"The lady is here!" answered a once familiar voice at the half-open door of my sitting-room; and I jumped up to face a tall, slim figure in widow's weeds. "I hope you don't mind my surprising you?" went on the charming voice. "I wanted to see how you looked, when you saw my name."

"How do you do?" I greeted her, as we shook hands, and the page melted away and was forgotten. I tried to sound sincerely welcoming, for here she was, and I didn't want to hurt her feelings. But I wasn't as glad as some men would have been to see a celebrated beauty and charmer.

She explained that she had found herself in need of rest after her war work (the last time I had seen her was the day when I fled from the private hospital in London of my sister-in-law, Lady Haslemere), and she had thought a sea voyage might be beneficial. She added, with an air of beautiful boldness, that perhaps she'd come partly to meet me again. "I read that you were at the Belmont in New York; so I went there. But they said you were staying on Long Island. Country air will be as good for a tired nurse of wounded officers as it is for the wounded officers themselves, n'est ce pas? And it will be nice hearing your news, for we were rather pals!"
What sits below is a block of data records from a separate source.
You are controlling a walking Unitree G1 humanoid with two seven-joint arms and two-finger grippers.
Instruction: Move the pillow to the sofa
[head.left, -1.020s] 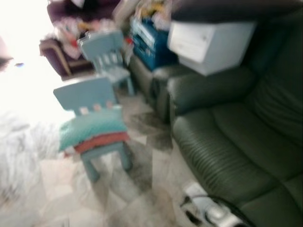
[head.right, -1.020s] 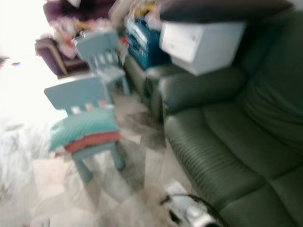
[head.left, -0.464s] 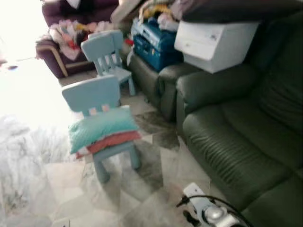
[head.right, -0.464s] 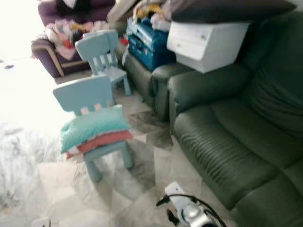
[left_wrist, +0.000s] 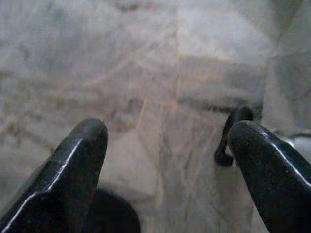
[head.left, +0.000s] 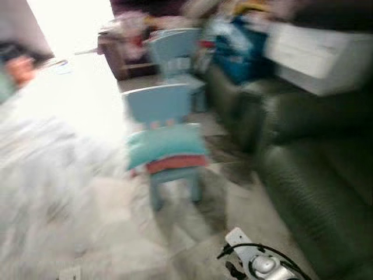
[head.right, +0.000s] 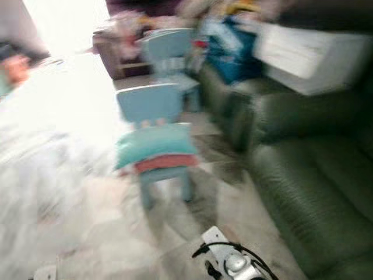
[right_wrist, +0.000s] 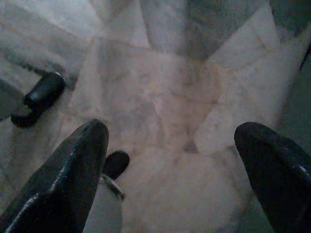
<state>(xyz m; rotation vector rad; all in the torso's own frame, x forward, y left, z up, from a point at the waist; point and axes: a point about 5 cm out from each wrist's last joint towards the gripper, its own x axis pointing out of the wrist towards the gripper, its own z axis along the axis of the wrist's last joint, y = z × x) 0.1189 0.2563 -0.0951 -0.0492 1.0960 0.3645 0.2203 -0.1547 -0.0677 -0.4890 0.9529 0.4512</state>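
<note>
Camera swung left, so teal fabric pillow point(head.left: 166, 147) on pale-blue plastic chair point(head.left: 165, 123) looks centred, dark-green leather sofa point(head.left: 317, 186) right; left gripper point(left_wrist: 167, 160) and right gripper point(right_wrist: 170, 170) spread, empty.

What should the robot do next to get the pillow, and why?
Probably step closer to the small blue chair. The teal pillow lies on its seat, across the floor from the robot. Both the left gripper and right gripper hang open over bare floor tiles, well short of the pillow. The dark green sofa waits on the right.
</note>
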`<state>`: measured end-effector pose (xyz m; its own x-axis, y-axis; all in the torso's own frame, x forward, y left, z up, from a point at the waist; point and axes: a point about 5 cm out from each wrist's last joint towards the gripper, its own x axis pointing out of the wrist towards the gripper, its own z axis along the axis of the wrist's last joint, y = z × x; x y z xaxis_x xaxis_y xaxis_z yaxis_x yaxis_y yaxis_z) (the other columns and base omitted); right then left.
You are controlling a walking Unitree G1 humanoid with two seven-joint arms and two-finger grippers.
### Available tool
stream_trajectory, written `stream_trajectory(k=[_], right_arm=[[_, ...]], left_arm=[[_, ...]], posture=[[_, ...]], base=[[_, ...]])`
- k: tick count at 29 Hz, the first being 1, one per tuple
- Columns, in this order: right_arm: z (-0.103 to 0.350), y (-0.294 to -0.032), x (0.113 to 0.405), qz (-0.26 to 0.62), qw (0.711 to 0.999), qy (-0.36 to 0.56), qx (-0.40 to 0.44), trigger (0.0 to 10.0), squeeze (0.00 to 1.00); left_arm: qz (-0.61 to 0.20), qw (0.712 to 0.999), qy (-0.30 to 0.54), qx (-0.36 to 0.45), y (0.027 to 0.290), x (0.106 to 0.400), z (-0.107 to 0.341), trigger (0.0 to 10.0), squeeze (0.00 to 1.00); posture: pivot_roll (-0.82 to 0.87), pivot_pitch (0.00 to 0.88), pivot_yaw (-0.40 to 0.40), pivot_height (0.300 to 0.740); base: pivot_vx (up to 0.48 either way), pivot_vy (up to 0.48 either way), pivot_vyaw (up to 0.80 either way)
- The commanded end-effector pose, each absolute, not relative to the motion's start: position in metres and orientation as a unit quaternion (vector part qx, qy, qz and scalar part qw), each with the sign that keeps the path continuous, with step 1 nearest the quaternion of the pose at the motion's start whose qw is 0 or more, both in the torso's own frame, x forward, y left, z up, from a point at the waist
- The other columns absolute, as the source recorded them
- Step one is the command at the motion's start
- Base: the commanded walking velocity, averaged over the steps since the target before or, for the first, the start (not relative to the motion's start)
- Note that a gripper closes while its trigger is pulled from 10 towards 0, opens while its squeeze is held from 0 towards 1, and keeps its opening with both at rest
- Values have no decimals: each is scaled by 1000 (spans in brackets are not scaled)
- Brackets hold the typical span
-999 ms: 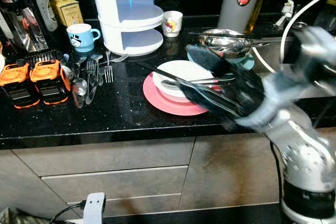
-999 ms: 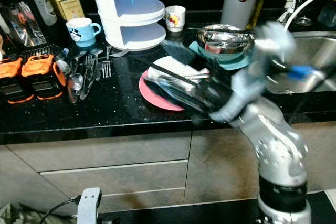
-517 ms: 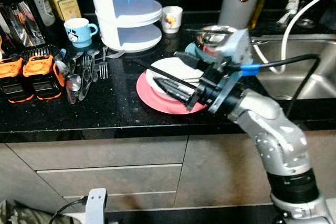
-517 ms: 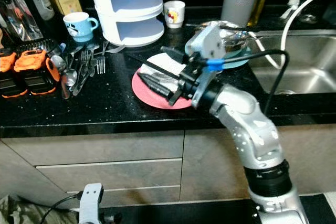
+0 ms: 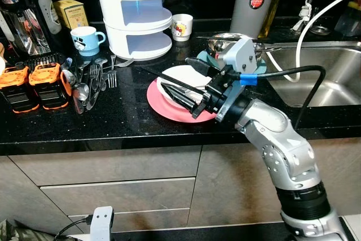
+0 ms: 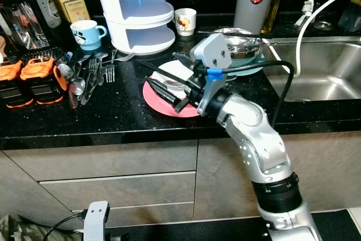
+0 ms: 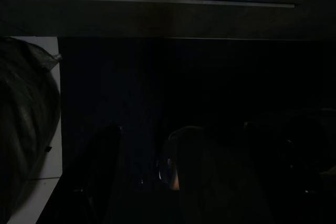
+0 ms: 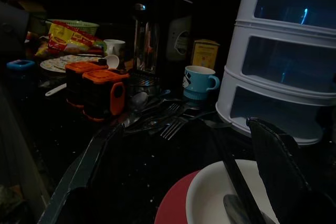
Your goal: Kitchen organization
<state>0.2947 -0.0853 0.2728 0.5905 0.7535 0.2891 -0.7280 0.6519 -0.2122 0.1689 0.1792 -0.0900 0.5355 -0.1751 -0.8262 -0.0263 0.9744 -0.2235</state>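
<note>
A white plate [image 5: 189, 75] sits on a pink plate [image 5: 163, 104] on the black counter. A thin black stick [image 5: 163, 76] and a spoon [image 8: 237, 208] lie across the white plate. My right gripper [image 5: 177, 77] hovers low over these plates, reaching in from the right. It is open; one finger [image 8: 84, 166] is over the counter beside the plates and the other [image 8: 278, 161] over the white plate's far side. It holds nothing. The left wrist view is very dark, with a cabinet front and a pale floor patch [image 7: 44, 166].
A white tiered rack [image 5: 135, 15], blue mug [image 5: 87, 39] and small white cup [image 5: 181, 26] stand behind. Loose cutlery [image 5: 90, 80] and two orange blocks [image 5: 34, 83] lie to the left. A steel bowl [image 5: 225, 42] on a teal plate, a grey flask [image 5: 254, 4] and the sink [image 5: 327, 77] are to the right.
My right arm has swung in from the right and steadied, its open gripper now over the white plate. The camera has shifted a little. The things on the counter have not moved.
</note>
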Motion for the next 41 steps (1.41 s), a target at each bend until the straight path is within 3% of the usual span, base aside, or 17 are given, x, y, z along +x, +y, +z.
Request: stream_trajectory(k=[1,5,24,28,37,41], right_arm=[[273,-85,295,410,893,-183,-38,10000,0],[274,-82,296,405,894,-186,-34,10000,0],[273,-72,297,407,893,-184,-52,10000,0],[281,-55,313,363,912,-178,-74,10000,0],[279,-34,332,349,915,-130,-157,10000,0],[276,-23,335,376,910,-88,-153,10000,0]], left_arm=[[-46,867,487,-96,181,168,-90,10000,0],[-33,868,484,-104,182,167,-91,10000,0],[-26,870,483,-101,183,167,-91,10000,0],[-25,870,482,-98,183,168,-91,10000,0],[-26,870,483,-97,182,167,-91,10000,0],[-25,869,485,-95,181,166,-91,10000,0]], posture=[[-10,28,22,740],[-8,27,20,740],[-6,30,18,740],[-3,34,16,740],[8,44,1,740],[10,47,-8,740]], base=[[0,-472,0],[0,-416,0],[0,0,0],[0,0,0],[0,0,0],[0,0,0]])
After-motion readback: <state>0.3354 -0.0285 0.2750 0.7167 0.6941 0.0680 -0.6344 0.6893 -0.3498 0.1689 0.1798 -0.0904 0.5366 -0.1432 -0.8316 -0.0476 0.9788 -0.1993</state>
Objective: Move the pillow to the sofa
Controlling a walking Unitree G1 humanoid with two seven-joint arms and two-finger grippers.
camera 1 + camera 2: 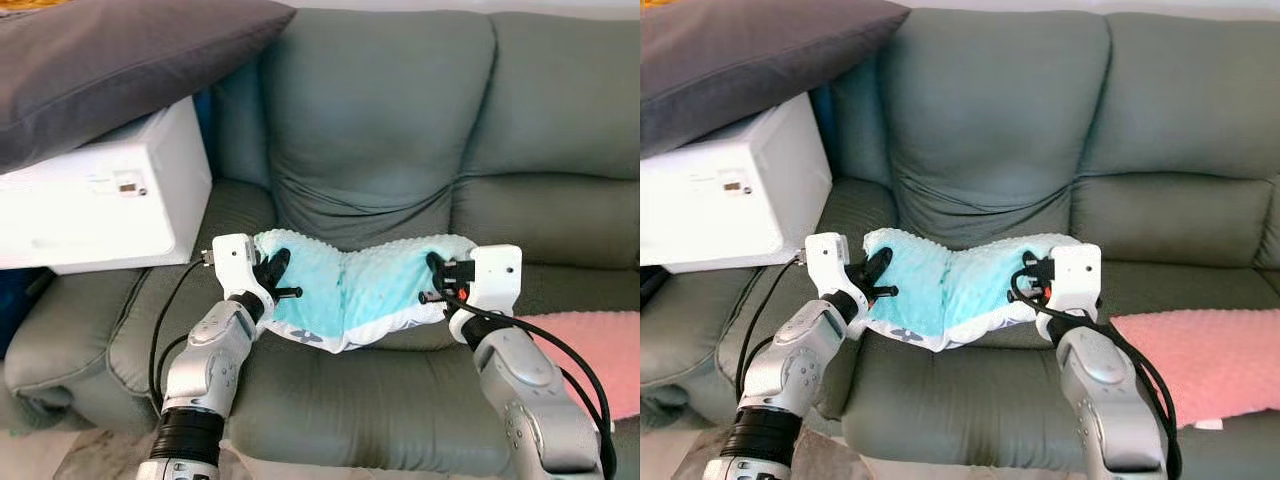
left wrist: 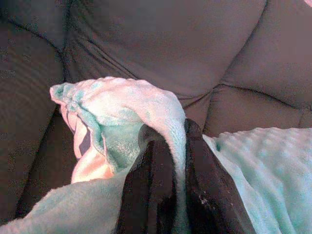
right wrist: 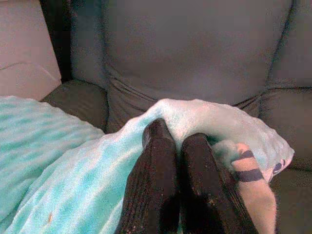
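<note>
A soft turquoise pillow (image 1: 360,290) with a white underside hangs stretched between my two grippers, just above the seat of the grey-green sofa (image 1: 380,120). My left gripper (image 1: 274,268) is shut on the pillow's left corner (image 2: 161,122). My right gripper (image 1: 436,272) is shut on its right corner (image 3: 204,117). The pillow sags in the middle, close to the seat cushion. In both wrist views the black fingers (image 2: 151,185) pinch turquoise fabric, with the sofa's backrest behind.
A white box (image 1: 100,200) sits on the sofa's left armrest, with a large grey cushion (image 1: 110,55) on top of it. A pink dotted blanket (image 1: 590,350) lies on the seat at the right. The middle seat (image 1: 370,400) lies under the pillow.
</note>
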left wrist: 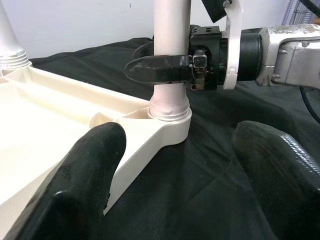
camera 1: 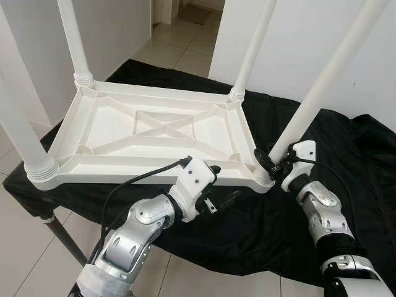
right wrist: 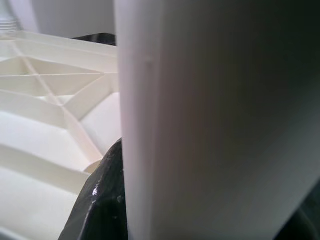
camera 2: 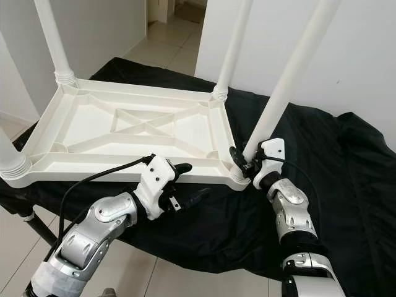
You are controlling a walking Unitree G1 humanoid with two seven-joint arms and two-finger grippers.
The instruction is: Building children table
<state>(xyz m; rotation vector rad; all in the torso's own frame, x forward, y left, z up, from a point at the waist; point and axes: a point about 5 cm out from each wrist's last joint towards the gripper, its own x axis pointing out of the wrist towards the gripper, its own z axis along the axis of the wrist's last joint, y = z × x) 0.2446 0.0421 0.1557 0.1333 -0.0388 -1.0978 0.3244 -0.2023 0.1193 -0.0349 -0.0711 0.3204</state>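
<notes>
The white children's table top [camera 1: 154,133] is laid upside down on a desk covered by a black cloth [camera 1: 346,161], and four white legs are seen standing up from its corner sockets. The step in hand appears to be the seating of the last leg [camera 1: 322,86], at the corner nearest the desk's front right edge. That leg is gripped just above its socket [left wrist: 170,112] by the right hand [camera 1: 276,162], whose black fingers [left wrist: 157,69] are closed around the tube. The left hand [camera 1: 224,199] is held open over the cloth just beside the top's front rim, with nothing between its fingers.

The next move is judged to call for a twist or downward push on the gripped leg until its ribbed collar is fully home, while the top is steadied, perhaps by the left hand.

Around the work, a tiled floor [camera 1: 185,43], white walls and an open doorway are visible. The other three legs are kept well apart from both arms, so little is found in the way.
</notes>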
"Don was my best friend," I reminded her. "Here's his picture." And I took from the flat top of the desk where I had been writing, one of several framed photographs. A flush sprang to her cheeks as the husband's eyes looked into hers, and snatching the frame she dashed it down so violently that the glass smashed on the parquet floor.

"How cruel of you!" she cried. "He was a thief! He threw away my love and made me hate him. I thank Heaven he died!"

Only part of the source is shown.